What you have to do: Exactly the lines below from the one with "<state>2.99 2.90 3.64" up to and including the one with "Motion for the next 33" make up the answer, with nothing else added.

Given data:

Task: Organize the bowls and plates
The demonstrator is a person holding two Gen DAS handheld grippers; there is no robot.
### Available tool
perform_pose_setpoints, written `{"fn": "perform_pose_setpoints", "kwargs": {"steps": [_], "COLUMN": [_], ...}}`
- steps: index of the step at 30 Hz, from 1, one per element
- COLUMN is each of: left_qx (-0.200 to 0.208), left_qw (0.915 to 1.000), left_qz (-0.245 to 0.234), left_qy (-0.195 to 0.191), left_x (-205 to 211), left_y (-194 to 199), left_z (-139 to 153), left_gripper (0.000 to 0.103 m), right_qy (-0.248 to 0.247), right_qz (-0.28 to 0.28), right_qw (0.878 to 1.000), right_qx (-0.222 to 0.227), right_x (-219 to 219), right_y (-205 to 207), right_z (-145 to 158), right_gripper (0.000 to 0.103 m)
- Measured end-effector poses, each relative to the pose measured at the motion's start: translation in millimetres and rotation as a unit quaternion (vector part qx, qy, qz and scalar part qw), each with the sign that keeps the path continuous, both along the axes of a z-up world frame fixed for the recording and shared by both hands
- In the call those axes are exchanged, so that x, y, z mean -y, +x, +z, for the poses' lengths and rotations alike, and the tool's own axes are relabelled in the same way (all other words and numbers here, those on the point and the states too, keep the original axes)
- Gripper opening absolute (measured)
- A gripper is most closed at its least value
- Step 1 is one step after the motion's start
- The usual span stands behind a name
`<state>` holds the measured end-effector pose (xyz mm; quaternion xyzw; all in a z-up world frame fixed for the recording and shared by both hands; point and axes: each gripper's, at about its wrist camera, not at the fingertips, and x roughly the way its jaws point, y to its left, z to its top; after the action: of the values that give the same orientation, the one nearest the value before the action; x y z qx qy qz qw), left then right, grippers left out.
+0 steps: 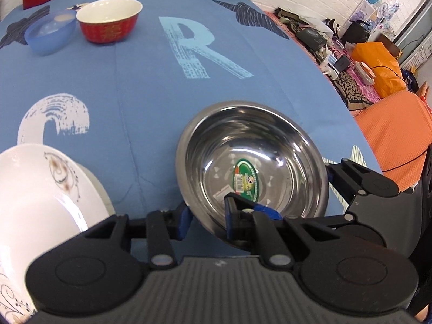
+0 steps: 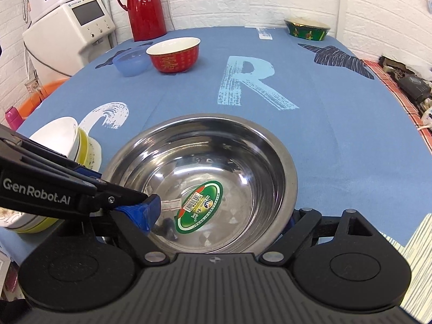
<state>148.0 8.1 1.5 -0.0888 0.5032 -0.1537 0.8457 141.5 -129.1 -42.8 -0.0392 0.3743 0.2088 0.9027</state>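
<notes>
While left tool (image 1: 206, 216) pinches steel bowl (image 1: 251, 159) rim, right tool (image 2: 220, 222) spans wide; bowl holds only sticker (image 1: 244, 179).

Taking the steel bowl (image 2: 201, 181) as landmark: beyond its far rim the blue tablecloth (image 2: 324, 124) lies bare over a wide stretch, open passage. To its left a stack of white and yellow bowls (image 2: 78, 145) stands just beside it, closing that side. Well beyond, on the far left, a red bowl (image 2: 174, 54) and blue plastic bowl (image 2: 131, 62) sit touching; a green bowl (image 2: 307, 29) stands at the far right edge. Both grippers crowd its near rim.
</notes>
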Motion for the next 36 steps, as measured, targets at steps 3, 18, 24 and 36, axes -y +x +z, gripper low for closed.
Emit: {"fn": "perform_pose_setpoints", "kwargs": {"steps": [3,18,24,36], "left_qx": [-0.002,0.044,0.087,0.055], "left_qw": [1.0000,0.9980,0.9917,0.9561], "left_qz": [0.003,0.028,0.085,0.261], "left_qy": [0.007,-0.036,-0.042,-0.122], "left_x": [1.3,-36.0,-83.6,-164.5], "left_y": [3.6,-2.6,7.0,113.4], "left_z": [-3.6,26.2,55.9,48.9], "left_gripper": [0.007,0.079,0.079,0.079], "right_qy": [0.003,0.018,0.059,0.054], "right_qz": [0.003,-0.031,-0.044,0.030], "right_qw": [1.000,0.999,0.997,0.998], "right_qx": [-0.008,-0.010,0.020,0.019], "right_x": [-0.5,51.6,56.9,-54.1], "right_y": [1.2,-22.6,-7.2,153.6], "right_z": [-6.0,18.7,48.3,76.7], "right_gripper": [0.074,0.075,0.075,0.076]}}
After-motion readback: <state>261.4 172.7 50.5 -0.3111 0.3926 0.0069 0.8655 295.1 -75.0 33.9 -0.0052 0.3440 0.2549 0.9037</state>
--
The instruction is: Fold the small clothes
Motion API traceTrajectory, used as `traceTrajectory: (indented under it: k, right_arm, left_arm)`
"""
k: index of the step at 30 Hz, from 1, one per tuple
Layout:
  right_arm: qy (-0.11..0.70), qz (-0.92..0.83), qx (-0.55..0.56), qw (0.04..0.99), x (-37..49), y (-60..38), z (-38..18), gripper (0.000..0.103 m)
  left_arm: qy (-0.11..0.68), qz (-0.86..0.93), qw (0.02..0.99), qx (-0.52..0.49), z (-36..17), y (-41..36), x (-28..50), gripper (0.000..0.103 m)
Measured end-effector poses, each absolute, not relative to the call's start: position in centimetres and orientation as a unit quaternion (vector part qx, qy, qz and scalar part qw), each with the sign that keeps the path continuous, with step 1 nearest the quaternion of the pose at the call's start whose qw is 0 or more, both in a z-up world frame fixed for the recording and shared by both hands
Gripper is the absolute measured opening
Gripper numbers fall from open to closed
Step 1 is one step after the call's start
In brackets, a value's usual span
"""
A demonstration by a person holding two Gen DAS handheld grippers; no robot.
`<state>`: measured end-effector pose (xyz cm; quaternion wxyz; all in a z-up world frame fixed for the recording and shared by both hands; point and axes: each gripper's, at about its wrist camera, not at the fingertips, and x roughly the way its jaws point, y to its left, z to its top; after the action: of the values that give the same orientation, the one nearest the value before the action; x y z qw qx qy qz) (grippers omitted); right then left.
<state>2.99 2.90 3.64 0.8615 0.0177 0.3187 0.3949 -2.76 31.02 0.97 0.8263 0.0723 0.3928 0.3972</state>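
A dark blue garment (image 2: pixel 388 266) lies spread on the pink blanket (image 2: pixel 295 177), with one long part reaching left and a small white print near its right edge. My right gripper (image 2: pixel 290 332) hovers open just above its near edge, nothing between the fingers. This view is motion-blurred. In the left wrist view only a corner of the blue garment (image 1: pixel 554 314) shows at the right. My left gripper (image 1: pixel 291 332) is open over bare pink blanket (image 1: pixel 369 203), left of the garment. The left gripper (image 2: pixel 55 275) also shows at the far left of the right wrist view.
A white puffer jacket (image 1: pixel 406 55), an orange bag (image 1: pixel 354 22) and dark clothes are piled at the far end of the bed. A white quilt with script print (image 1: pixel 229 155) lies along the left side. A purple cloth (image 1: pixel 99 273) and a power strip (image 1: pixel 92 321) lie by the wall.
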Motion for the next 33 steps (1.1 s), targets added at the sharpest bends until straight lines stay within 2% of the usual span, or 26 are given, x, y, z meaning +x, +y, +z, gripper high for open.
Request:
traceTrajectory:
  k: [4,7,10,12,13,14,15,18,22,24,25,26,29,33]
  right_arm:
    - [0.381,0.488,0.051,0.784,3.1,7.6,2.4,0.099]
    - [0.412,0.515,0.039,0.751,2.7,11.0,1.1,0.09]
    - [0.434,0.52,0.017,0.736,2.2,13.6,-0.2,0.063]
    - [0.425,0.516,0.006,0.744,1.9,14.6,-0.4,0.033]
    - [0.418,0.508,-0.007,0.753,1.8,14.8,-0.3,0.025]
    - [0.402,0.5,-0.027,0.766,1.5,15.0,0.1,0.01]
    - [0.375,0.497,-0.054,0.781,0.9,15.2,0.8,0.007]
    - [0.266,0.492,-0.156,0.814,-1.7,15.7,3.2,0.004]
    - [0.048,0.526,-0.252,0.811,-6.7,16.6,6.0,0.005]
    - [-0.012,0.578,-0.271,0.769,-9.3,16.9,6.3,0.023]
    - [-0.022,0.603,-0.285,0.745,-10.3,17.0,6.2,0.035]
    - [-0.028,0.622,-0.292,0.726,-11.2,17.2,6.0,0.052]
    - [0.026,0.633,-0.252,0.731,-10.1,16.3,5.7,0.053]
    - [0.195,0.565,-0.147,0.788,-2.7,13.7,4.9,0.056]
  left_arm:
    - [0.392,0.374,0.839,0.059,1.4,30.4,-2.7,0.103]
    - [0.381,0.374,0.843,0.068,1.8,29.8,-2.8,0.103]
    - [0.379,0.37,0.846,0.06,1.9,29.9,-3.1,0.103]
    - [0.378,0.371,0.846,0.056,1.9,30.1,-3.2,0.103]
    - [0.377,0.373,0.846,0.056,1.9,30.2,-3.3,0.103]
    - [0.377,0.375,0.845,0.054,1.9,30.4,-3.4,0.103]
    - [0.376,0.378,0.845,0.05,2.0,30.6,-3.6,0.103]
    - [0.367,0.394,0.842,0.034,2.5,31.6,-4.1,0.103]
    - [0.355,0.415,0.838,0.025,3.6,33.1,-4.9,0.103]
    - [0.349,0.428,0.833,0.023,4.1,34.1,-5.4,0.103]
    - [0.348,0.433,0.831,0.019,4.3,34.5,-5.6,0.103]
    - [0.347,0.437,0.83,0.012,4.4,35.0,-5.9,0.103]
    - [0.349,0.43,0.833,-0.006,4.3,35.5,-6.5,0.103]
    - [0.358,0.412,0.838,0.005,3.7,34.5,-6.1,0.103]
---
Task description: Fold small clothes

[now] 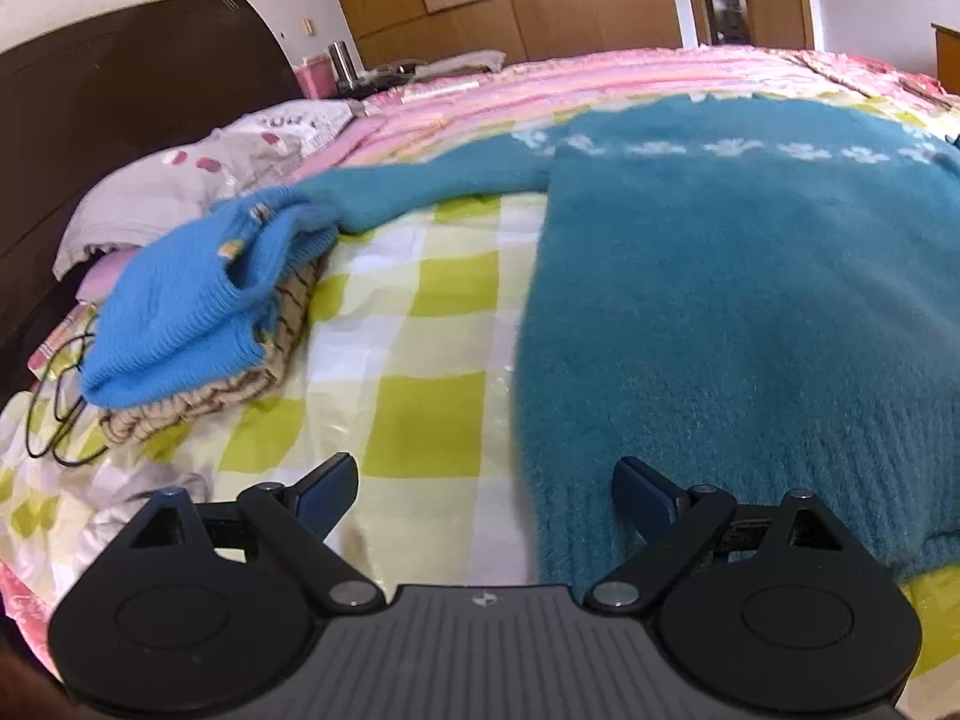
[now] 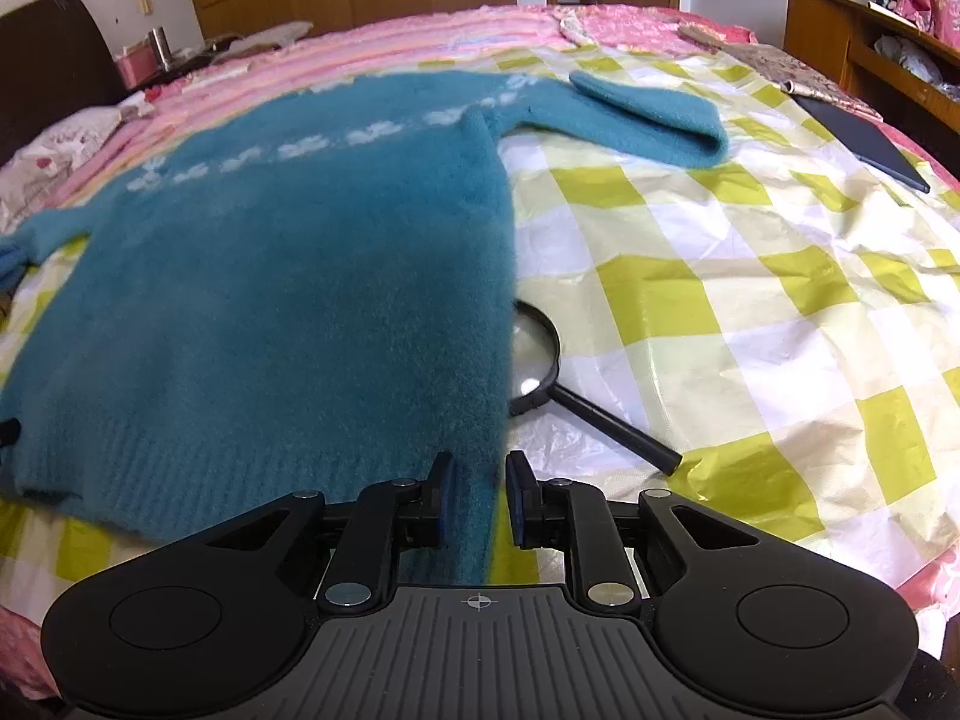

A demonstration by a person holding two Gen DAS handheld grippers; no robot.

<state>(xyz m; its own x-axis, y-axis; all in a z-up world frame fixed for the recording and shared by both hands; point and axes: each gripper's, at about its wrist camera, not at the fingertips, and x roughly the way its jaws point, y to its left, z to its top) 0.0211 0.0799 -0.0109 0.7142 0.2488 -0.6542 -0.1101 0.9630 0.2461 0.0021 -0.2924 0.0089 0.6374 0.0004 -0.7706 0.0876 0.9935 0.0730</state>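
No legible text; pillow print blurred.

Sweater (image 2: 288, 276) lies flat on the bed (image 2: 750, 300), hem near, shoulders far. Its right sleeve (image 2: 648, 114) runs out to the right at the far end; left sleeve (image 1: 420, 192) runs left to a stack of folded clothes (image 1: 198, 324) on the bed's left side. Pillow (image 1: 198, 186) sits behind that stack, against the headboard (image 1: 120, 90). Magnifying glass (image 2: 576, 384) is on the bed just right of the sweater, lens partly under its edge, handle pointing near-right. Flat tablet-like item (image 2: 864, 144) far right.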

Response for this exercise:
<state>2.99 2.90 3.64 0.8615 0.0177 0.3187 0.3949 -2.76 31.02 0.97 0.8263 0.0723 0.3928 0.3972</state>
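A dark blue garment (image 2: pixel 388 266) lies spread on the pink blanket (image 2: pixel 295 177), with one long part reaching left and a small white print near its right edge. My right gripper (image 2: pixel 290 332) hovers open just above its near edge, nothing between the fingers. This view is motion-blurred. In the left wrist view only a corner of the blue garment (image 1: pixel 554 314) shows at the right. My left gripper (image 1: pixel 291 332) is open over bare pink blanket (image 1: pixel 369 203), left of the garment. The left gripper (image 2: pixel 55 275) also shows at the far left of the right wrist view.
A white puffer jacket (image 1: pixel 406 55), an orange bag (image 1: pixel 354 22) and dark clothes are piled at the far end of the bed. A white quilt with script print (image 1: pixel 229 155) lies along the left side. A purple cloth (image 1: pixel 99 273) and a power strip (image 1: pixel 92 321) lie by the wall.
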Motion for the next 33 steps (1.1 s), targets added at the sharpest bends until straight lines stay within 2% of the usual span, or 26 are given, x, y, z meaning +x, +y, +z, gripper high for open.

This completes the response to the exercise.